Generality tends to go for common denominators of understanding, rather than a highly individualized sense of the general notion (which has resulted for me from the research-based work of others, but to a degree that is by now quite individuated). What’s common to interest in human development widely and educational excellence widely and professional innovation widely would have to be, relatively speaking (relative to any of those areas) vaguely general (“thinly” general, the fate of abstraction) in order to encompass such a spread of relevance. I would claim that I can derive a wide generality (common to professional “theory”) from what I’m setting out to do (“thickly”general or highly general Theory in its perspectivity). But wide generality is not what I’m going to begin to do here. I’m going uphill in a specific sense (individuated): deriving a sense of creative individuation that, though research-based, suits my own purposes (philosophical) up the road—at best exemplifying what is explicated, but not directly going for some kind of immanent exemplarity via near-term explorations.

Yet, such denial highlights a theme: the value of proof in the pudding, as they say. But that proof (or possible exemplarity) would belong to a far distance, not my near-term project.

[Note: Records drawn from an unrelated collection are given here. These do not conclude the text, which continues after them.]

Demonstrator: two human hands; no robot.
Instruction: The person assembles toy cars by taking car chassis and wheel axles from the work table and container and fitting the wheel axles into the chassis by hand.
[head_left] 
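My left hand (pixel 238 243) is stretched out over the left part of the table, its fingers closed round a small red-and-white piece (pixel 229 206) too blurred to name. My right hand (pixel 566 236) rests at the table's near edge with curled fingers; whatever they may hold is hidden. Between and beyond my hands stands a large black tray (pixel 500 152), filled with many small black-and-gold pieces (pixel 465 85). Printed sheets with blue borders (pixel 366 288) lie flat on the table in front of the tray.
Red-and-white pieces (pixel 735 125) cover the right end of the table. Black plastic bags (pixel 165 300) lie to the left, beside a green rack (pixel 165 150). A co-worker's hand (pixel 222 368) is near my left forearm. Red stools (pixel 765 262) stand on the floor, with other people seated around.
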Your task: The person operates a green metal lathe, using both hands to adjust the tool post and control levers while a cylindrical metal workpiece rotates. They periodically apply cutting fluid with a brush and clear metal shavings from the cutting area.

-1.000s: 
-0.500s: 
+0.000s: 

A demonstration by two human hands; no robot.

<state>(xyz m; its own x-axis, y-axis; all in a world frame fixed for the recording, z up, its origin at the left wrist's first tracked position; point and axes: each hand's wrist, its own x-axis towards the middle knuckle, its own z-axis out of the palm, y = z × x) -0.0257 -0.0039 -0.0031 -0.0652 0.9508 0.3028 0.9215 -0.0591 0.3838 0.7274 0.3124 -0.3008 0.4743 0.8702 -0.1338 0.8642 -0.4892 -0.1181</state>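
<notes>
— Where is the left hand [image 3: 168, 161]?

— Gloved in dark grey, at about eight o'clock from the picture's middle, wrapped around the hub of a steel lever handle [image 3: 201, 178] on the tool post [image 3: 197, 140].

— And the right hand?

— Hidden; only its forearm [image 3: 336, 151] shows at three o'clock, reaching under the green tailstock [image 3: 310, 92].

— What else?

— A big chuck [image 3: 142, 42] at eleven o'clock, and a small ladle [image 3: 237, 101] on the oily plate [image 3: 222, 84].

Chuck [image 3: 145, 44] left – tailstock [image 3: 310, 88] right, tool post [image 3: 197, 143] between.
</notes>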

But I note the enchanting theme because a practical sense (exemplarity) of self reflectivity is integral to philosophy.

So, again: What aspects of child development especially lead to a durably purposeful life—to happiness in terms of regular fulfillment through sustained and meaningful engagement? Again, more summarily, I want to orient my venture relative to valuing creative individuation. But that orienting interest will show near term as only supplementary to my leading question about growing especially well. (Creative individuation should lead to authentic happiness, my near-term interest, but the longer-term interest is creative individuation itself, but going my own way with that later, beyond general notions of authentic happiness.) My near-term venture can be put more exactly, though perhaps more obscurely: What enables belonging to natural desire for empathic and creative self determination through constructive self expansion toward a durably purposive life?

Where we shall go, I do not exactly know, in the trivial sense that I’m now anticipating what’s to be soon done. But such feeling a sense now of being in the Flow is pertinent to what I intend to present (or thematize) soon. I know exactly what themes I want to address, and exactly what research themes of others I want to employ (and cite). But the wayfaring itself can be a theme (has now been here). It feels like a child’s anticipation of an adventure, albeit, in my case, conceptual—but, as a friend once said of her preference for fennel-flavored toothpaste, “that’s just me.”



This is part of the project on “flourishing of the smart child into early adulthood.”